WORK TO BE COMPLETED = From the data below, return only the lines from the one with "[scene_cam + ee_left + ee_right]" through the one with "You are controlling", exact and inclusive, with pictures left out.

-- THE INPUT follows --

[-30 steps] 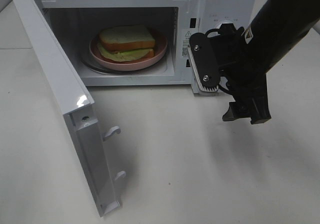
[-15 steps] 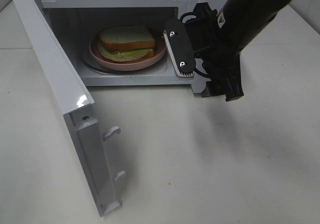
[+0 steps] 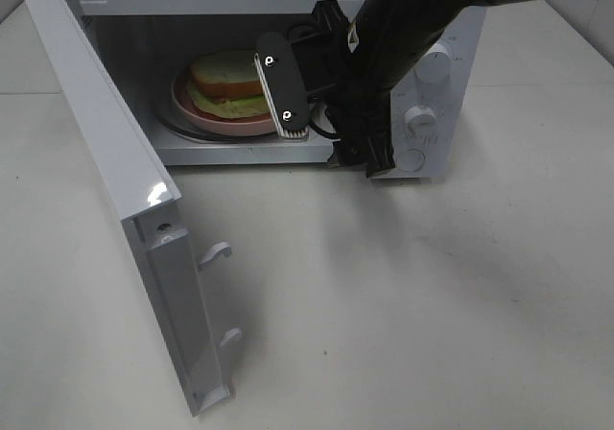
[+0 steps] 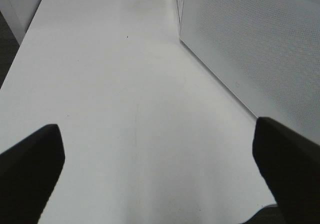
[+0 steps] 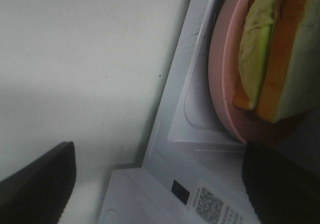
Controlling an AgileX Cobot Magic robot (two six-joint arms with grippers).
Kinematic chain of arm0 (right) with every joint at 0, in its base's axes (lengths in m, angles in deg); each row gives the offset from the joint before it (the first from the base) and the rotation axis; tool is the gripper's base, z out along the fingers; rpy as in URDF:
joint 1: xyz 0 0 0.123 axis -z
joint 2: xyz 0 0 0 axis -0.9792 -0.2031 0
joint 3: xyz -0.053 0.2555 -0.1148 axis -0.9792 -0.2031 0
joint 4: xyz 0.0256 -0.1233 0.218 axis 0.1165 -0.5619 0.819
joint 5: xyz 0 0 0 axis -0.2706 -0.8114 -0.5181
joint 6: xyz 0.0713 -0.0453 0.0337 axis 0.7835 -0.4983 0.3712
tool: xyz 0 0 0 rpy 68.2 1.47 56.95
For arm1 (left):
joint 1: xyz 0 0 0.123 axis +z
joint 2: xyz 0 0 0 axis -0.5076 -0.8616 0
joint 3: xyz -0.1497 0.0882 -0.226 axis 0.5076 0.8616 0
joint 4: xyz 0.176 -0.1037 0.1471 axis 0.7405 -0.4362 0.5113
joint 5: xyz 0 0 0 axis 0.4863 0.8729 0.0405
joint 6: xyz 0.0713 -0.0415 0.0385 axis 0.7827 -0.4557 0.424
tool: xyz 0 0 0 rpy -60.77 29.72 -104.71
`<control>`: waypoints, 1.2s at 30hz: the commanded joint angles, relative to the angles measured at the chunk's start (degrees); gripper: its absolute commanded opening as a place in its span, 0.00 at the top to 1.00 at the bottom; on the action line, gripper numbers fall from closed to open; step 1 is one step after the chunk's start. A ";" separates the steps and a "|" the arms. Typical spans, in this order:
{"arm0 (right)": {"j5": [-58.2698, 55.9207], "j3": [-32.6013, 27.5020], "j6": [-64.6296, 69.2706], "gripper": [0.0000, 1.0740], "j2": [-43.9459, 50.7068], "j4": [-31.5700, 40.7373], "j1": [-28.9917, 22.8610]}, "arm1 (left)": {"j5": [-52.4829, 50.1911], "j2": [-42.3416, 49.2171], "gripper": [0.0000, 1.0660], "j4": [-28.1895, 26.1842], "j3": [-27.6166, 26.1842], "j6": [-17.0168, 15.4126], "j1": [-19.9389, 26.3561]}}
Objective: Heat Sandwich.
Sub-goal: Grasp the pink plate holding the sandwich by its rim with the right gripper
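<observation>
Right gripper at the open microwave, sandwich inside on its plate.
White tabletop (image 3: 403, 315) all round; the microwave (image 3: 456, 46) stands toward its far side, door (image 3: 106, 152) swung wide to the left. The sandwich (image 3: 225, 70) rests on the pink plate (image 3: 230, 126) in the cavity. The right gripper (image 3: 338, 150) hangs at the opening, jaws spread wide, holding nothing. The left gripper (image 4: 160, 164), equally wide and empty, hovers over the tabletop near the door.

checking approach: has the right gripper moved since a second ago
Yes. The right gripper has moved left and up in the high view, from in front of the knob panel of the microwave to its open doorway, near the pink plate.
</observation>
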 commanded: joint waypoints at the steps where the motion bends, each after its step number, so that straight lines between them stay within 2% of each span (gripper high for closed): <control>1: 1.95 1.66 1.72 0.21 -1.66 0.00 -0.06 | -0.23 0.97 0.08 -0.46 0.06 0.00 -0.11; 15: 5.50 6.88 2.23 0.24 -8.37 0.29 -0.06 | -0.23 0.97 0.08 -0.46 0.06 0.00 -0.11; 36: 5.10 22.00 4.64 0.28 -22.52 0.40 0.11 | -0.23 0.97 0.08 -0.46 0.06 0.00 -0.11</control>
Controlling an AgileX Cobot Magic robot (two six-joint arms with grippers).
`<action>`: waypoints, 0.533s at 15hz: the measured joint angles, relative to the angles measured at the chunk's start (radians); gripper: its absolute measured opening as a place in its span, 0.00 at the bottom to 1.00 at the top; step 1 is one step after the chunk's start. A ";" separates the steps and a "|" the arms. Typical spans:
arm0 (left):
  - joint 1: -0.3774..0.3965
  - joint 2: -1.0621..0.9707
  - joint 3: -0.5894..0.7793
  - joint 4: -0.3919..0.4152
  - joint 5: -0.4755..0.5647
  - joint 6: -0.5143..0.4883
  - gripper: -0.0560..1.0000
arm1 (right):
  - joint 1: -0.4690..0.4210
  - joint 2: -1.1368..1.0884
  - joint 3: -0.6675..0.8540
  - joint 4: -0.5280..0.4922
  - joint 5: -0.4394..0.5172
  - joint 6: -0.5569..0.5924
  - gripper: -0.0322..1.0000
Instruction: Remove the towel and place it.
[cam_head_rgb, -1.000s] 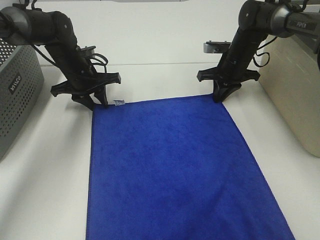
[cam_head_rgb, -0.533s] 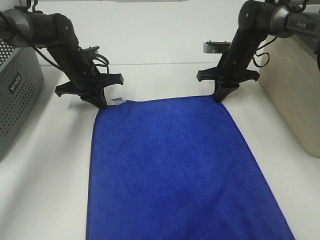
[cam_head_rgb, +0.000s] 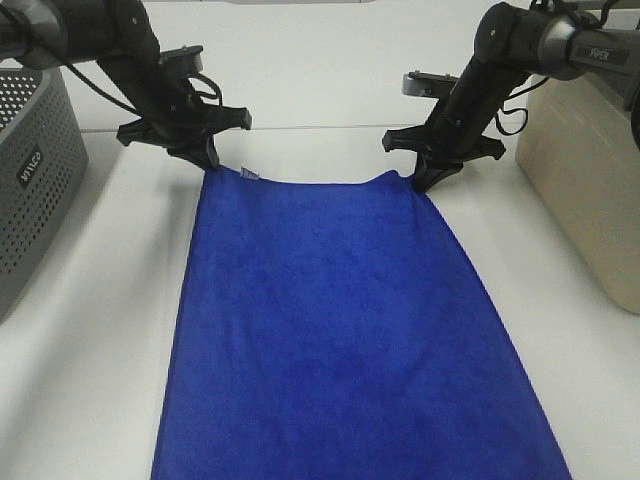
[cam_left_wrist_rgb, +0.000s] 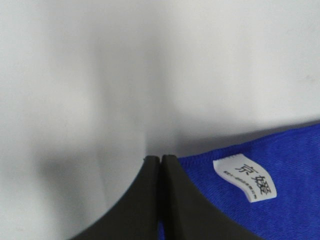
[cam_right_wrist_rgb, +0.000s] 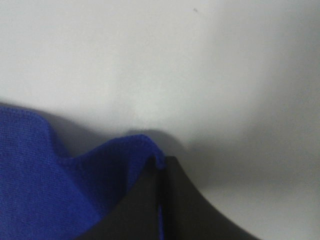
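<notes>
The royal-blue towel (cam_head_rgb: 335, 330) lies spread on the white table, running from the far corners down to the near edge of the high view. My left gripper (cam_head_rgb: 207, 160) is shut on its far left corner, beside the small white tag (cam_head_rgb: 248, 174). In the left wrist view the black fingers (cam_left_wrist_rgb: 150, 200) press together with blue cloth (cam_left_wrist_rgb: 280, 190) and the tag (cam_left_wrist_rgb: 245, 179) beside them. My right gripper (cam_head_rgb: 418, 182) is shut on the far right corner, which is lifted into a small peak. The right wrist view shows the pinched blue towel (cam_right_wrist_rgb: 60, 185).
A grey perforated basket (cam_head_rgb: 30, 180) stands at the left edge. A beige bin (cam_head_rgb: 590, 170) stands at the right. White table surface (cam_head_rgb: 320, 150) lies beyond the towel, up to the back wall.
Both grippers closed on the towel's far corners and pulled them up and away. The far edge has shifted toward the back and the towel has slid with it.
</notes>
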 joint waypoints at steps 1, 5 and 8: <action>0.000 0.007 -0.036 0.000 -0.001 0.008 0.05 | 0.000 0.002 -0.004 -0.002 -0.021 0.000 0.05; 0.001 0.056 -0.143 0.018 -0.008 0.017 0.05 | 0.000 0.011 -0.123 -0.070 -0.053 0.000 0.05; 0.001 0.111 -0.225 0.017 -0.113 0.046 0.05 | -0.023 0.020 -0.178 -0.094 -0.118 0.017 0.05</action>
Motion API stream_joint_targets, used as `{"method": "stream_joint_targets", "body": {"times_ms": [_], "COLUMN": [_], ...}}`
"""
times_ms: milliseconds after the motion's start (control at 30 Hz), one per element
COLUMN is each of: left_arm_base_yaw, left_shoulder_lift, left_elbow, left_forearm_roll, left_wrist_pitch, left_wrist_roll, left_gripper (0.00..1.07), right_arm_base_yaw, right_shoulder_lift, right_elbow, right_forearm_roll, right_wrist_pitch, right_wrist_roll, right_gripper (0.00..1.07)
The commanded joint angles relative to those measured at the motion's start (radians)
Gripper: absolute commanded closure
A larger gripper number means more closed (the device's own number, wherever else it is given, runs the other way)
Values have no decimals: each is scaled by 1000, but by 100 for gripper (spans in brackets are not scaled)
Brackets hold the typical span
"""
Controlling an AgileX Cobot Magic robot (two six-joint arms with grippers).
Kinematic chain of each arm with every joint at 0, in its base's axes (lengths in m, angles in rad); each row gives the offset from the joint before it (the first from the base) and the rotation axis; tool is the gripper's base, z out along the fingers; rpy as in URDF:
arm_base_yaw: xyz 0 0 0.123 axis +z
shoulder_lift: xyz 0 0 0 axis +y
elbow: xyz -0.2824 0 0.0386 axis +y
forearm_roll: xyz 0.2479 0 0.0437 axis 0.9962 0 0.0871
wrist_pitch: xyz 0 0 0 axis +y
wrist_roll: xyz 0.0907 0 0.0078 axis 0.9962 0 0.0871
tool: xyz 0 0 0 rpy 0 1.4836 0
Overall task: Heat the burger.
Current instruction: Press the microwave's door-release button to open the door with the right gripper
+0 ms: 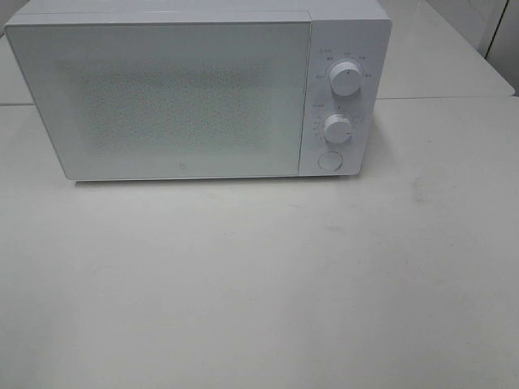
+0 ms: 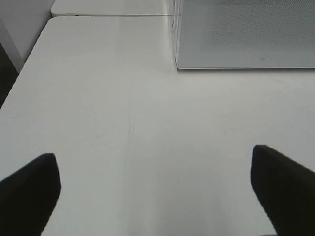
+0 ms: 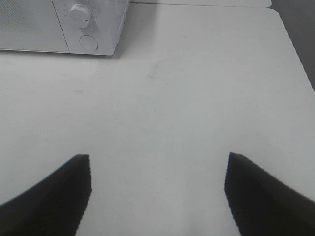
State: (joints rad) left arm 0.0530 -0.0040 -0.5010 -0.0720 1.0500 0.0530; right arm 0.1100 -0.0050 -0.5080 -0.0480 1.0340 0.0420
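White microwave [image 1: 178, 97] sits at the back of the white table [image 1: 259, 284], door [image 1: 162, 101] shut, frosted panel facing the high camera. Control strip is on the microwave's right side: upper knob [image 1: 346, 81], lower knob [image 1: 336, 128] under it, round button [image 1: 329, 160] at the bottom. Burger shows in none of the views, so I cannot tell where it is; the door panel is not see-through enough to show anything behind it. Neither arm shows in the high view. Left gripper [image 2: 153, 164] hangs above bare table in front of the microwave's left lower corner, jaws spread wide with nothing between them, and only its dark fingertips [image 2: 32, 189] are seen. A table seam runs beside the microwave's left end, with a second table top [image 2: 108, 7] behind it. Right gripper [image 3: 157, 162] is also released, jaws well apart, empty, above bare table near the microwave's right front corner. The wrist view on that arm catches the lower knob, the round button and a faint grey smudge [image 3: 156, 69] on the table just right of the microwave. Neither gripper touches the microwave.
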Motion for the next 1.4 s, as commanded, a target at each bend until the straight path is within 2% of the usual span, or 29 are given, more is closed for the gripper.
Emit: {"method": "stream_joint_targets", "body": {"times_ms": [33, 533, 667, 1067, 1133, 1400], "left_arm_base_yaw": [1, 1, 1, 1, 1, 1], "left_shoulder_lift": [-22, -22, -22, -22, -22, -22], "left_elbow": [4, 4, 4, 4, 4, 4], "left_forearm_roll": [-3, -1, -1, -1, -1, -1], "left_wrist_pitch": [-14, -14, -14, -14, -14, -14], "left_wrist_roll": [-2, -2, -2, -2, -2, -2], "left_gripper": [7, 7, 7, 7, 7, 7], "right_arm_base_yaw": [-7, -7, -7, -3, -3, -3], "right_shoulder_lift": [-26, -16, 53, 226, 313, 495], "right_elbow": [2, -9, -41, -40, -40, -40], "right_forearm_roll": [-5, -5, 0, 0, 0, 7], "right_wrist_pitch": [3, -10, -48, -298, -388, -553], "right_wrist_roll": [-7, -7, -7, -3, -3, -3], "right_gripper": [31, 31, 31, 31, 31, 31]}}
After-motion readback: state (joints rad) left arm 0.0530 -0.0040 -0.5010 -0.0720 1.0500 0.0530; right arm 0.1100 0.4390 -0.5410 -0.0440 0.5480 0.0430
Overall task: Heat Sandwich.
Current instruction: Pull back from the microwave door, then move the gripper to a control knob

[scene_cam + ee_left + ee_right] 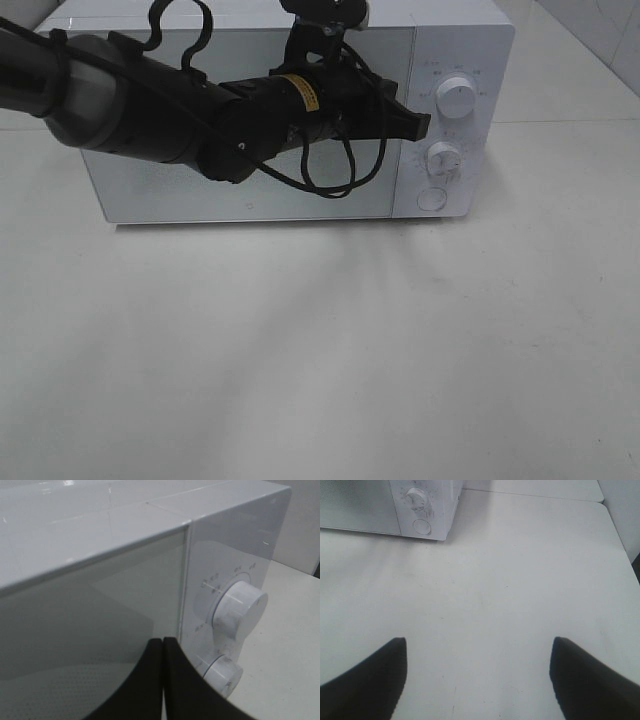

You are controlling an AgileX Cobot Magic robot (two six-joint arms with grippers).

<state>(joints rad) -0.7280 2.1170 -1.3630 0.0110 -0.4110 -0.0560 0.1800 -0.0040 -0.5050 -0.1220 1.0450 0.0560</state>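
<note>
Sandwich: hidden, so its place cannot be told. The microwave [200, 195] has its door shut and its window reveals no contents. The left gripper [420, 122], jaws pressed together, is beside the microwave's upper dial [458, 98]. The right gripper [477, 645], jaws wide apart and empty, hangs before the microwave.

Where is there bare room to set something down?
The table in front of the microwave is bare, as is the strip to its right. Crowded at the door, where the shut left gripper hangs beside the knobs.
</note>
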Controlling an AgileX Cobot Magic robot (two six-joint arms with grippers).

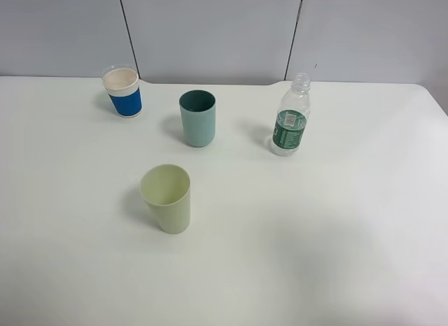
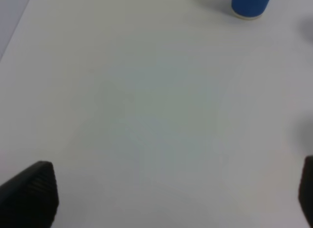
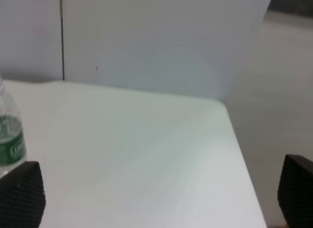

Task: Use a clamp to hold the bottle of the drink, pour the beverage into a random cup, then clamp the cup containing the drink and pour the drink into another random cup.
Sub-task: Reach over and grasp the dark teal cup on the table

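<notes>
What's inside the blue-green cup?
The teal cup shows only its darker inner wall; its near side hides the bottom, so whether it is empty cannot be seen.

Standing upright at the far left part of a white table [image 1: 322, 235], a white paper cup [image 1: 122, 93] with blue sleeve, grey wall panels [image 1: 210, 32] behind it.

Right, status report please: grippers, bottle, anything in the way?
Left gripper, right gripper: jaws open, empty. Bottle upright, untouched, right of teal cup. Nothing crowding it.
</notes>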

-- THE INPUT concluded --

SOLUTION TO THIS TASK =
[scene_cam + ee_left + ee_right] 

You are controlling an AgileX Cobot Magic robot (two six-joint arms with grippers).

This answer is finished.